Sonia avait négligé de lui préciser ce détail, il prévoyait de l’emmener au restaurant avec Daphné. Il se tourna pour observer son amie, toujours sous l’emprise de Gerry. Que lui racontait-il à présent ? Une histoire impliquant un rabbin, un prêtre catholique et un jockey ?
Alex suivit son regard. 
– Ce Gerry a un aplomb ! dit-il à voix basse. Je n’arrive pas à avaler qu’il ose se pavaner ainsi. Il pourrait avoir la décence de paraitre mal à l’aise. Oh, fit-il, devant le visage interrogatif de Lawrence. Tu n’es pas au courant. Je ne suis pas censé l’évoquer, mais le StarSpy a publié un article écœurant et…
– C’était son œuvre ? s’exclama Lawrence, abasourdi.
– Si tu avais entendu Dante, ce matin ! Heureusement que je ne comprends pas l’italien, je pense que mes tympans auraient saigné.
– Quel salaud ! Eve est-elle prévenue de sa présence ?
– Oui, elle a obligé Dante à promettre qu’il ne le jetterait pas dehors. Elle ne lui en veut même pas ! Elle est trop bonne. Pas étonnant qu’il lui marche sur la tête. Mais je m’égare. Daphné vient également, bien entendu, puis-je te charger de l’inviter ? Eve n’y verra pas d’inconvénient.
Soudain, Lawrence réalisa l’implication des paroles de son frère.
– Attend ! Comment ça, vous mangez tous chez Eve, elle a déménagé ?
Il concevait mal comment ils espéraient entrer dans la malle qui lui servait d’appartement.
– Non, mais on se serrera. On en reparle après, je vais nous mettre en retard. 
Il coinça une deuxième bouteille sous son bras et disparut dans le vestiaire.
Lawrence dénicha un endroit en retrait, sur les marches de l’escalier étroit qui débouchait sur le plateau. Le béton était usé et poussiéreux, mais, au moins, il bénéficierait d’un peu de calme. Pas pour longtemps ; il distingua des pas derrière lui. Rassemblant ses jambes, il se colla contre le mur pour permettre à l’intrus de circuler, tout en se retournant avec un sourire d’excuse.
Il découvrit Eve, vêtue d’un short en jean et d’un tee-shirt bleu ciel à manches longues. Elle était encombrée d’un carton qu’elle transportait à bout de bras. Il se leva pour l’aider, mais elle l’en empêcha.
– Ce n’est pas lourd, juste quelques accessoires sans importance qui traînaient là-haut.
Elle descendit quelques volées et s’arrêta à sa hauteur. C’était la première fois qu’il la voyait aussi simplement mise. Pas de tenue arc-en-ciel, et Dieu merci, pas de slogan douteux sur son haut.
– Demain, on reviendra avec Dante et Noah pour démonter les décors et ranger le local, mais j’aime quitter un plateau propre après une représentation, même pour la dernière.
Lawrence jeta un œil dans la boîte et identifia pêle-mêle : un éventail, une cravate, un gant en satin dépareillé, un peigne à cheveux et deux textes surlignés, roulés et écornés.

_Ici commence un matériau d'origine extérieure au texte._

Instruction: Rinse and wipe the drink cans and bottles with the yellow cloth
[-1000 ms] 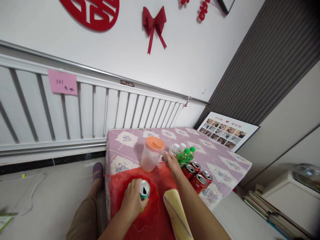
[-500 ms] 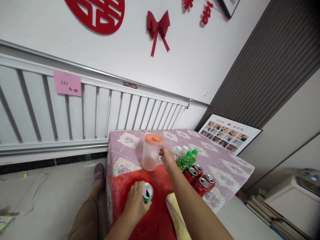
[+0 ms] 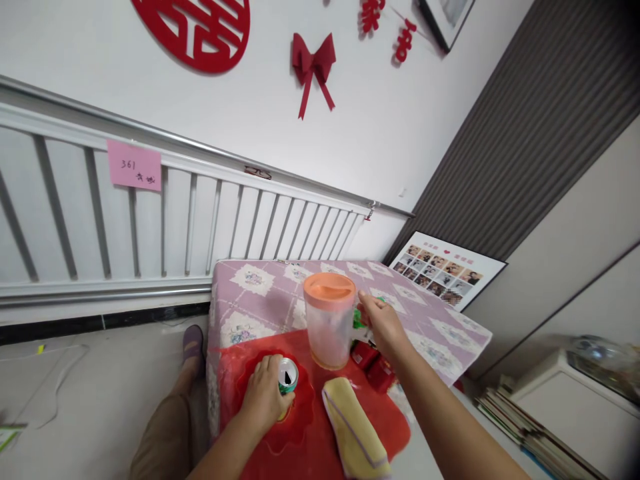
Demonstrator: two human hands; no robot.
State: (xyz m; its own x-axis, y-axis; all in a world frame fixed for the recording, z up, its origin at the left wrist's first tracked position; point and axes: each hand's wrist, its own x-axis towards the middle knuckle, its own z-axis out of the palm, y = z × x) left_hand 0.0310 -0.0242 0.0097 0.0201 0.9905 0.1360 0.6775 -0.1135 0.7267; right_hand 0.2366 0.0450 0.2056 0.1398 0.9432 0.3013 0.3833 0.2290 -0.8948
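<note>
My left hand point(image 3: 263, 390) is wrapped round an opened green drink can point(image 3: 288, 375), upright over a red scalloped tray point(image 3: 300, 427). To the right, my right hand point(image 3: 383, 320) grips the handle of a translucent plastic pitcher point(image 3: 327, 333) with an orange lid point(image 3: 329, 288). The pitcher looks upright above the red sheet; I cannot tell whether its base touches. Just in front of it lies a folded yellow cloth point(image 3: 355, 427). Behind the pitcher and my right hand, red cans point(image 3: 380, 373) and green-capped bottles point(image 3: 357, 318) are mostly hidden.
A purple patterned tablecloth point(image 3: 265, 303) covers the table, with a red sheet point(image 3: 395, 427) on its near part. A white radiator point(image 3: 200, 213) runs along the wall. A photo board point(image 3: 445, 270) leans at the back right, and stacked books point(image 3: 520, 427) lie at the right.
My right hand has brought the pitcher rightward and nearer, so it now hides much of the bottles and cans. My left hand stays on the green can.
</note>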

Eve fit mine de continuer son chemin, mais garda un pied dans le vide, sans se décider à descendre la marche suivante.
– Alors, pas trop ennuyeux de se farcir la représentation une deuxième fois ?
– Pas le moins du monde. Au contraire, j’ai noté des détails que je n’avais pas perçus hier. On dirait que quand tu as distribué les rôles, tu pressentais des traits de caractère chez tes acteurs, que peu de gens discernent. Chez Dante, par exemple, le colonel Whittaker, sombre et flegmatique, est à mille lieues de sa nature exubérante, et pourtant, lorsqu’il l’incarne, on comprend que, derrière sa nature de pitre, il y a un être humain solide, et sensible.   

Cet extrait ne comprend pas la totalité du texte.